When Bubby turned 80, fear struck the Diamond clan. She started talking heresy-- retiring the knish. Turning out hundreds for every family rite of passage was weighing on her. Even after training Willie in the art of prepping a mountain of potatoes, onions and parsley, she was wearing down.
For the art of the knish lies in making and rolling out the dough. Instead of having the thickness and consistency of a flat tire, Bubby's dough was paper-thin, more like filo dough used for baklava, so difficult to create that machines roll out each sheet.
Fortunately, instead of retiring, she continued cranking out knishes. For Bubby, knishes were like a thread that knit together generations of her descendents.
On the morning of knish making, everyone steered clear of the kitchen. Bubby rose at dawn to sniff out the variables that tamper with success-too humid or too dry makes the dough temperamental or too brittle. Based on her tests, she'd adjust the recipe and by 8am, the kitchen was humming.
Willie, a man who didn't know how to boil water until he was 65, alternately peeled potatoes, diced onions and browned ground beef.
Bubby realized one day that if she went first, her soul mate of a husband wouldn't know how to cook for himself. So she taught him, transforming Willie into a masterful sous chef.
When the dough rolling and knish wrapping started, no one interfered. Interrupting the rhythm would be like disrupting Fred Astaire, mid soft-shoe. It wasn't until late afternoon that bite-size, golden-brown knishes covered the counter tops. The aroma wafted outside and we'd find a steady stream of neighbors at the door, asking: Is Bubby baking up a new batch?
At 87, Bubby flew west, this time for her grandson's June wedding in Los Angeles. Would there be knishes? The answer was uncertain.
The Diamond clan had already taken steps to ensure the immortality of the Bubby knish. Click on mymishpacha.com and voila! You'll see Bubby... her hair carefully wrapped in her signature kerchief offering a step-by step tutorial on the art of knish making.
That June she came first to our home for knish making. Instead of a solo production, this was a team effort, an insurance policy of sorts. Kerchiefed Bubby in command at the kitchen table made by Willie showing her son and daughter-in-law and granddaughter how to roll, fill and assemble magical Diamond knishes.
It's been almost three decades since we moved west. Everywhere you turn in our home, you'll find Teddy and Willie. The curly maple chests by our bed, the grandfather clock, the handmade bed for Kaley, Teddy's recipes. Photos on the walls include Bubby and her two-year-old granddaughter cooking together in matching kerchiefs. Even in cyberspace. Kaley's cooking blog is named wannabebubbie.com.

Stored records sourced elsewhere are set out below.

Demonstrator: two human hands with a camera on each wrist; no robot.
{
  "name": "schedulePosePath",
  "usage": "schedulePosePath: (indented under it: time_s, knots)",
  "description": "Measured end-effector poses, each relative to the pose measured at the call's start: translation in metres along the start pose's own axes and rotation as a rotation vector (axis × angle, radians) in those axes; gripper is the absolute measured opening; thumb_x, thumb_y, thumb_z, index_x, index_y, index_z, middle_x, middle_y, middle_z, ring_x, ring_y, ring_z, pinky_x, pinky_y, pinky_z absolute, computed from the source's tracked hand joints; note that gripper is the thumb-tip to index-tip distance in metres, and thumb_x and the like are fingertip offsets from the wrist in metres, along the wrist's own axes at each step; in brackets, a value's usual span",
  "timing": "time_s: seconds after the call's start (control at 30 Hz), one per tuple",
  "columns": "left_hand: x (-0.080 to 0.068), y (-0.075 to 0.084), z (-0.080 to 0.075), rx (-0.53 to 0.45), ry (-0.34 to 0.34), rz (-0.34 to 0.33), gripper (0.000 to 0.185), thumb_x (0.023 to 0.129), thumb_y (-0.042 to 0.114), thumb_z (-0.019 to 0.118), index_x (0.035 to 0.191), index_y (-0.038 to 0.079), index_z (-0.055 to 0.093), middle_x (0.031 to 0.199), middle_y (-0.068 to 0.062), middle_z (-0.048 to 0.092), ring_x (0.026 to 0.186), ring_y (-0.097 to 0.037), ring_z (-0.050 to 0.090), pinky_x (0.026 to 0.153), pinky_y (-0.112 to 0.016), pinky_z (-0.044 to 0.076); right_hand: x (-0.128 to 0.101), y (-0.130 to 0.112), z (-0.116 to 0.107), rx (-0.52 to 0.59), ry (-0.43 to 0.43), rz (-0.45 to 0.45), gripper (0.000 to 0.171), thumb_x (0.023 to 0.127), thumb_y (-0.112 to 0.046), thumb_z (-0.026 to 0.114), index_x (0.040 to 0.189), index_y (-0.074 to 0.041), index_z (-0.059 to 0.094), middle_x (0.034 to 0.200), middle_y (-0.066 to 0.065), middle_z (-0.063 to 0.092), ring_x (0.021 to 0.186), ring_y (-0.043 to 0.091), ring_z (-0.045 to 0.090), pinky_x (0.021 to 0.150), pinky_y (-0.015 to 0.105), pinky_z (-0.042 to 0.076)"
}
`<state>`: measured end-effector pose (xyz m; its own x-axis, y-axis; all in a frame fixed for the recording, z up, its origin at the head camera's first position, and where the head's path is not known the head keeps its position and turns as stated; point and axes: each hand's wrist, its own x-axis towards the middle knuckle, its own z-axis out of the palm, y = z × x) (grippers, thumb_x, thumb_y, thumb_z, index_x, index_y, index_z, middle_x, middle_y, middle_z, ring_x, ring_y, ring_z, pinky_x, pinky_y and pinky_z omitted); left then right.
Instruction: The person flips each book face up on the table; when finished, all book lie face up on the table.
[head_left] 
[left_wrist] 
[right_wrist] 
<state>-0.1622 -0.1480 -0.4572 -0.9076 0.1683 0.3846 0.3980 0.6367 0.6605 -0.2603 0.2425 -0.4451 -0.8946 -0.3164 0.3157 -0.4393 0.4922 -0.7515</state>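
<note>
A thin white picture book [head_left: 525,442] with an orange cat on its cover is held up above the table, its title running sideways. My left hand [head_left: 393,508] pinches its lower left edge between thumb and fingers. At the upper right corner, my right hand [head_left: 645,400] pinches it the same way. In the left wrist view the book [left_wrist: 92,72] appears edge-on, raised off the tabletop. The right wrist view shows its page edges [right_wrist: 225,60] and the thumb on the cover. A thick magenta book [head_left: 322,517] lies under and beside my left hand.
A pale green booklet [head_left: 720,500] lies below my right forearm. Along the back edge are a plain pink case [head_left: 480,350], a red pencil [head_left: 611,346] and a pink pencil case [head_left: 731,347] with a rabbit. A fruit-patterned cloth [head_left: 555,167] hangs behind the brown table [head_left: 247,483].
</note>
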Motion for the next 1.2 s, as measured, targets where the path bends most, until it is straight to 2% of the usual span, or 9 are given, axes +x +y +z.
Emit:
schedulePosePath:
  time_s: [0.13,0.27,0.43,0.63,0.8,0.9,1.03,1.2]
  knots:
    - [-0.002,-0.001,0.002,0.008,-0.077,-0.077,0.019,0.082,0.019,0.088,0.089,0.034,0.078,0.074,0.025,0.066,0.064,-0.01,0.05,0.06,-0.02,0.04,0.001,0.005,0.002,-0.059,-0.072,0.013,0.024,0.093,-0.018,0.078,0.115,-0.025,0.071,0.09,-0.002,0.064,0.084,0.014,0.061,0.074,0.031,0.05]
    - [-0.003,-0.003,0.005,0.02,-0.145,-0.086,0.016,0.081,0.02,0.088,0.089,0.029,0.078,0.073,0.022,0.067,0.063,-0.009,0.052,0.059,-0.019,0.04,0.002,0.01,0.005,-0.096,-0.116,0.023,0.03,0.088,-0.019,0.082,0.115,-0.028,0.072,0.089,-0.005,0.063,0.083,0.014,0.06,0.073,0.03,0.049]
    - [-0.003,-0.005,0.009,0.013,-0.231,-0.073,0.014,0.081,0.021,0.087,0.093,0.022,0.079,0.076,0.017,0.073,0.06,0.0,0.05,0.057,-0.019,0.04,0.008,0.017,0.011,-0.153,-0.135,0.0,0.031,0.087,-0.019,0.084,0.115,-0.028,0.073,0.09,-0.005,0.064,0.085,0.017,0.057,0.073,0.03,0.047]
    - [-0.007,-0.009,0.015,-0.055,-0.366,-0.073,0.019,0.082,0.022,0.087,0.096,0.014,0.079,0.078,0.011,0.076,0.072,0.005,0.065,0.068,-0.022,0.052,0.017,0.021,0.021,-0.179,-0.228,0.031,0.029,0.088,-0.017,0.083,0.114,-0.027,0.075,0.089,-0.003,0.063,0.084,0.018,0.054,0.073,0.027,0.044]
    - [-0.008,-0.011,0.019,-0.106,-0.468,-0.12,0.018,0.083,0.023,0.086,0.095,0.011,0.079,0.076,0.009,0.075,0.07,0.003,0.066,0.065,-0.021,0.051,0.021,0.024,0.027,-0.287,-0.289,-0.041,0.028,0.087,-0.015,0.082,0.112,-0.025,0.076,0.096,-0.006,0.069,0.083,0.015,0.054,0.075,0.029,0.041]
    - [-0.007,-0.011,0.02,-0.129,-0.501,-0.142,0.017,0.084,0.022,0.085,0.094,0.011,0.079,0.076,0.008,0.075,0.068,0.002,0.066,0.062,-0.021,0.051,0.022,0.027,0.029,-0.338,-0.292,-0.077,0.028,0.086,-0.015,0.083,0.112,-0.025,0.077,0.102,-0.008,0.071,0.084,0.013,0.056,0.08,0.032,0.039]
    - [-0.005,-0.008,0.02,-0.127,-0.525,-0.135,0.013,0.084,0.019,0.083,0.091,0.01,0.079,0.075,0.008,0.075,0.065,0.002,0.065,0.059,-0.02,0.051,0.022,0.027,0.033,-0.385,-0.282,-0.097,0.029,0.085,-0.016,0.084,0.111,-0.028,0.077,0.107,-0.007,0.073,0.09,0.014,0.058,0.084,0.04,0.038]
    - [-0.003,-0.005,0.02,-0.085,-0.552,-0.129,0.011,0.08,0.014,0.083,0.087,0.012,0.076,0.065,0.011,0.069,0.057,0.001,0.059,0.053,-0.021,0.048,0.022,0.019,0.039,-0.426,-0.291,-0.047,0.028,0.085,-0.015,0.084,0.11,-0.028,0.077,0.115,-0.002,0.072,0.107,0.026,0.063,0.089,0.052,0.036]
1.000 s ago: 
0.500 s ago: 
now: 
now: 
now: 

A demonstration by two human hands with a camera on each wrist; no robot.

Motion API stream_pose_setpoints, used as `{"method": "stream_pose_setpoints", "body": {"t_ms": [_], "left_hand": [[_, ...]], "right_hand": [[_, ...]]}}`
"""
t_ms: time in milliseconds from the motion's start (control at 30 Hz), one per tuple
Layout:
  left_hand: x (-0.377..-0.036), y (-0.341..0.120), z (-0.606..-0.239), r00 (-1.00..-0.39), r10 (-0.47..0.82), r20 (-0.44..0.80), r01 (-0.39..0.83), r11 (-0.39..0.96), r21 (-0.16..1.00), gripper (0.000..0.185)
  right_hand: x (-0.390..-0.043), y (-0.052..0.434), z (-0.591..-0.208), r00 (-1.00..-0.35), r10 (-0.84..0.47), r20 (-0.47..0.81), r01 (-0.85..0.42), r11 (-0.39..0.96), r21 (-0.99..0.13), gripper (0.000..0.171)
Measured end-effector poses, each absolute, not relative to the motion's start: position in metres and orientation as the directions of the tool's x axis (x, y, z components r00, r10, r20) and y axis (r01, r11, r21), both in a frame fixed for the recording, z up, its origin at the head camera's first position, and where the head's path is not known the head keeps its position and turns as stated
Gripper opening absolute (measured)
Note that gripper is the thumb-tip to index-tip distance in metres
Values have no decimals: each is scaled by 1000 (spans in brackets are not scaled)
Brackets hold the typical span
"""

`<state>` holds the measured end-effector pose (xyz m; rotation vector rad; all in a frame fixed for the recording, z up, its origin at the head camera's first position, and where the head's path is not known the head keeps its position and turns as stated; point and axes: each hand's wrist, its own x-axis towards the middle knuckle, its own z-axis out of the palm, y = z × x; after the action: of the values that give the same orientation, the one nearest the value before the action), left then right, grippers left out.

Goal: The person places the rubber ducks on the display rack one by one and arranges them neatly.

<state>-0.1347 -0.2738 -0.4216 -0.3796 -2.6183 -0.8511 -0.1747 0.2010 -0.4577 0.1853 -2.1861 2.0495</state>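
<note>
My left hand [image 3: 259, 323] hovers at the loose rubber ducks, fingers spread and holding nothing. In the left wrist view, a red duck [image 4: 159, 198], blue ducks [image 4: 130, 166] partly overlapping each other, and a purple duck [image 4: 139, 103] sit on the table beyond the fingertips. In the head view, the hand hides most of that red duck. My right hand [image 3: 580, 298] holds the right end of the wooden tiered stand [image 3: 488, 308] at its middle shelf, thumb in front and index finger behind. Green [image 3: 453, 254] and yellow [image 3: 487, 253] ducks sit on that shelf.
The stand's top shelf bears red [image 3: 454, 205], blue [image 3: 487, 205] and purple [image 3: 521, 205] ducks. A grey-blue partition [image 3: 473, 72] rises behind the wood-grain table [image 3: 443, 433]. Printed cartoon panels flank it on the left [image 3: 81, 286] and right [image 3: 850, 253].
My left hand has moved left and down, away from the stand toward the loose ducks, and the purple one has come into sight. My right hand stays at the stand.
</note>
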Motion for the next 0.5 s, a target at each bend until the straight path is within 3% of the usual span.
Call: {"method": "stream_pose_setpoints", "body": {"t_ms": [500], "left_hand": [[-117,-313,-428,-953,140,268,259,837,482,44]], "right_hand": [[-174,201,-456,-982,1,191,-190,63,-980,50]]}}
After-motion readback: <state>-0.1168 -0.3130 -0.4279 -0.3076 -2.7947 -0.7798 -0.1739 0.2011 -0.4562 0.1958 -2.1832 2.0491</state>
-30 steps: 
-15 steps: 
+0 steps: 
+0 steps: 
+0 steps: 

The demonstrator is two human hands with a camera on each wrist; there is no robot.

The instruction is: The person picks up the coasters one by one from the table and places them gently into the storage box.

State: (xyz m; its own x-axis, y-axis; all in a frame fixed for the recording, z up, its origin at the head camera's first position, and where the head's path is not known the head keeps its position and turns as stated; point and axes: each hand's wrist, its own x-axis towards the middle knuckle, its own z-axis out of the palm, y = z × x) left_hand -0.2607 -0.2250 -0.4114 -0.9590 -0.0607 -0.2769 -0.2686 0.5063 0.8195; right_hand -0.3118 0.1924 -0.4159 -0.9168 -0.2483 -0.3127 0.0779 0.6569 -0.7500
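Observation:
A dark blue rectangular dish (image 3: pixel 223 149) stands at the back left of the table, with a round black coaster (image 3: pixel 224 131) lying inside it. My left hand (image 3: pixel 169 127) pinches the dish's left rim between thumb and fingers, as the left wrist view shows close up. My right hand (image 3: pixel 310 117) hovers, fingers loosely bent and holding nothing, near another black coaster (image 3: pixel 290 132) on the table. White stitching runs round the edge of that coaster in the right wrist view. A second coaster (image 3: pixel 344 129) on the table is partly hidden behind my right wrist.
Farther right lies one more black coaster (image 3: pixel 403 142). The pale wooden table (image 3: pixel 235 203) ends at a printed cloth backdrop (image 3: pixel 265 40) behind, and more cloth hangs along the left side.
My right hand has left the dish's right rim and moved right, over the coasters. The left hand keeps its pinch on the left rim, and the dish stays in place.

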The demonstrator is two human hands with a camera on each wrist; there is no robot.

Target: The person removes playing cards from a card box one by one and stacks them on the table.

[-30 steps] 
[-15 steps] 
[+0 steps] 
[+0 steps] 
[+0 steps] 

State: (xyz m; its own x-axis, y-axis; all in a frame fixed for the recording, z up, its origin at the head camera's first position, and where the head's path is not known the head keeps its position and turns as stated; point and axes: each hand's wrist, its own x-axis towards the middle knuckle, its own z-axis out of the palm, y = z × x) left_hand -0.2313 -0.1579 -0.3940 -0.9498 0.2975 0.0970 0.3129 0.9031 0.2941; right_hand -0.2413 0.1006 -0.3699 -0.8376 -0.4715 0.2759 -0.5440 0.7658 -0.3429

Teddy embodies what I hope to be. In her ninth decade, she so deftly navigated the world that few realized she had just five percent vision and was deaf without hearing aids. If at 96 I'm listening to books on tape that range from all 832 pages of Hamilton to Bruce Springsteen's autobiography and debating the nightly news, it means I will have achieved another of Teddy's accomplishments. Remaining open and curious and vibrant to the end of her life.